Hi all. Just received a Vero 4K+ and thanks, it’s great. Updated OSMC and installed the Confluence Kodi skin and it deals with 4K content plus lots of high res audio codecs. Brilliant.
One quick question though (and apologies if this perhaps covered elsewhere, but I’m not hugely tech savvy). I’ve installed OpenVPN and linked this to my Private Internet Access account and all works well, but when VPN switches on, the throughput speeds are quite slow compared to my old Chromebox (Haswell) running Libreelec. The setups are identical as far as I can see, I’ve played about with changing UDP port settings, but to no avail.
As an example, my Chromebox and Vero 4K+ both show between 200-300Mbs without VPN. Switching VPN on shows Chromebox speed at 80-100MBs but Vero between 15-30 Mbs. I’ve got the 2 boxes side by side and swapping cables and connections to keep things constant.
It’s not a dealbreaker, but is there any setting I should be looking at under OSMC that I can tweak? I assume the Vero should have the more advanced hardware, so not sure why this is the case.
The Haswell is an Intel chip that’s lilkely to be faster than the Vero4K+'s ARM processor and accordong to Wikipedia, there’s a reasonable chance that your Haswell has AES-NI acceleration enabled, which isn’t the default on the Vero4K+.
Ah and thanks, although I’m not sure what all that means. I do get roughly the same speeds/ throughput on both devices without VPN connected though. It’s only when I switch VPN on that the Vero slows down. All settings on OpenVPN are identical on both devices as far as I’m aware.
Encrypting the data across the VPN requires processing power. The faster the processor, the more data it can encrypt, plus the Haswell might be making use of a built-in encryption engine in the CPU, which will make it even faster for AES encryption.
Thank you. Don’t think I’m confident to understand nor implement OpenSSL with the extensions unless there’s a very simple step by step guide. I’m getting an average of 20-30MBs speed with VPN on the Vero and it’s not a deal breaker. I bought the Vero to use mostly as a plug and play Kodi box, which of course it is. Thanks for the quick responses again!
It’s on Ethernet cable. I’ve got a good internet connection of 250-300Mbs which works well with the Vero. It’s definitely the VPN that’s a factor of 10 slower. I’m fine with tinkering around settings through GUIs, less so using scripts and command lines. So unless there’s a really easy step by step guide, I’ll make do with the default settings.
Compiling OpenSSL would require a bit of command line work.
But: your request is reasonable and I will explore shipping an optimised version for this use case.
Id be very interested in this Sam…is there a ‘how to’ to build OpenSSL with crypto anywhere?
Only reason is I suffer the same issue as @Bialykot and whenever I need to use my VPN for streaming I have to fire up a trusty old Mac Pro.

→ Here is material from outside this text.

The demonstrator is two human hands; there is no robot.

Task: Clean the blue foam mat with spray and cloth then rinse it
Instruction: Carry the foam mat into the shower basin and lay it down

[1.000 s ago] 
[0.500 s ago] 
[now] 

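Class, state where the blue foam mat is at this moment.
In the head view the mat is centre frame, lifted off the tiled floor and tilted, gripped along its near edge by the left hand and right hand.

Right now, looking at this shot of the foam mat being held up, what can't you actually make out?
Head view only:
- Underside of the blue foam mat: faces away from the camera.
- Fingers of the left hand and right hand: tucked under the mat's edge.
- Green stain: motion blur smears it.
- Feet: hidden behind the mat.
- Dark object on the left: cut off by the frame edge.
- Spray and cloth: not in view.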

Its literally the only thing I use this Mac for now I have the 4K+, so id be able to retire the old beast for good if I could get improved performance from my VPN on my 4K+.

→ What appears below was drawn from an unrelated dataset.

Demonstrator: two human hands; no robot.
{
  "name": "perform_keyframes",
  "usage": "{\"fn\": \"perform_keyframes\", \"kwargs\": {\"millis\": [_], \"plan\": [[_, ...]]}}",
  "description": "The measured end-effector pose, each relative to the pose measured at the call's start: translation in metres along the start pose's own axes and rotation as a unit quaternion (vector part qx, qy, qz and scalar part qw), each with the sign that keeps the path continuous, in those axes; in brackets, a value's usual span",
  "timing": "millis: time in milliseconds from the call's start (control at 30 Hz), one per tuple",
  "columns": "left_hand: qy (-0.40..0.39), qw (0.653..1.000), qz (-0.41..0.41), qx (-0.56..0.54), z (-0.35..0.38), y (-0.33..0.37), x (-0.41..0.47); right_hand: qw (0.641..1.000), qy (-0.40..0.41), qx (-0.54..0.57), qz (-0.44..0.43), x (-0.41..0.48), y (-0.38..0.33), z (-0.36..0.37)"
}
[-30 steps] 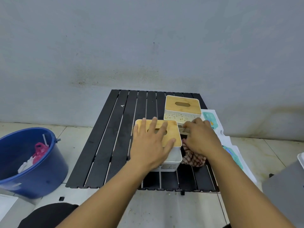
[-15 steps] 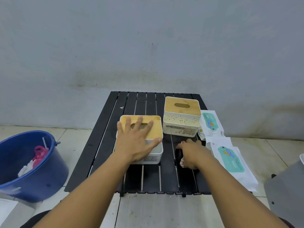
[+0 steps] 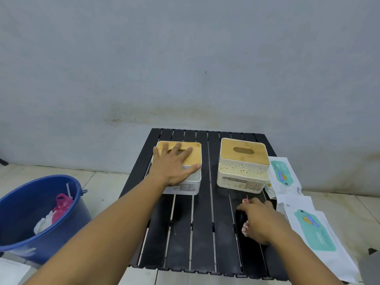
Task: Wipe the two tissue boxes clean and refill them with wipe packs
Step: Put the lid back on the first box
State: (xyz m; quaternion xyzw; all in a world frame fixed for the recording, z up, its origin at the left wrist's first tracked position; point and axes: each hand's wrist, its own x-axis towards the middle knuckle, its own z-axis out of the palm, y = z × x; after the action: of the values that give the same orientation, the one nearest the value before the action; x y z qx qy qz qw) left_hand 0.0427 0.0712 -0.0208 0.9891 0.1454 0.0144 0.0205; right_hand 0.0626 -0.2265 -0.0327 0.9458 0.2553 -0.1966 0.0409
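Both hands down: left hand (image 3: 172,168), fingers spread, on the left box (image 3: 192,182), right hand (image 3: 260,221) bunched round the cloth (image 3: 245,230) on the desk (image 3: 201,233), and careful, that forearm could knock the packs (image 3: 314,231) just beside it!

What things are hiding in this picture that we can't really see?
All head view:
- Cloth: mostly covered by the right hand gripping it; only checked bits show.
- Inside the white tissue box and speckled tissue box: wooden lids are on; the left hand covers the white one's slot.
- Blue bucket: cut off by the left edge.
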Motion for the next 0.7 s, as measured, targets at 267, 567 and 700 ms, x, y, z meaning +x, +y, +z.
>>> {"fn": "perform_keyframes", "kwargs": {"millis": [267,567,700], "plan": [[0.000,1.000,0.008,-0.001,0.002,-0.004,0.005,1.000,0.011,0.013,0.000,-0.002,-0.003,0.001],[0.103,0.988,0.112,-0.022,0.004,0.083,0.009,0.999,0.041,0.030,0.016,-0.001,-0.005,0.006],[0.067,0.985,0.156,-0.032,0.010,0.132,0.022,0.998,0.050,0.025,0.019,0.003,-0.003,0.010]]}}
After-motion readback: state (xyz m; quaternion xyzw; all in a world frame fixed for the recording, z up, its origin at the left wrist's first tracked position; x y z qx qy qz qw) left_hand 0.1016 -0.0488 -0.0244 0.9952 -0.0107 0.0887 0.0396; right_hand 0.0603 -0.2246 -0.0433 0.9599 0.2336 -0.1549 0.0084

I find it crazy that that little box can do, and normally surpass, virtually everything that a Mac Pro can.
If it helps a lot, I don’t know.
I do know, that in times of old VIA C3 Cpu’s that came out with it, I was able to double the encrypted traffic speeds.
As well as a distinct lack of time right now, my ISP speed sucks (a problem of location) and I don’t have a Vero4k+, so am restricted to 100 Mbps even if I run everything on a 1 Gbps network to a local server.
Hi Sam, you mention considering having a future optimised version of Open SSL to help speed up VPN. Would that come in a future update and be built in, or do you mean some instructions on how to get this working? Just interested how this might work.
On another note and for the benefit of others here, I’ve played about with using ExpressVPN with OpenVPN and it seems a little quicker than Private Internet Access. I can get over 40MBs with ExpressVPN compared to 30 on PIA, so a worthwhile improvement (but that’s on a 300 Mbs connection) although it would be great to speed this up with better OpenSSL.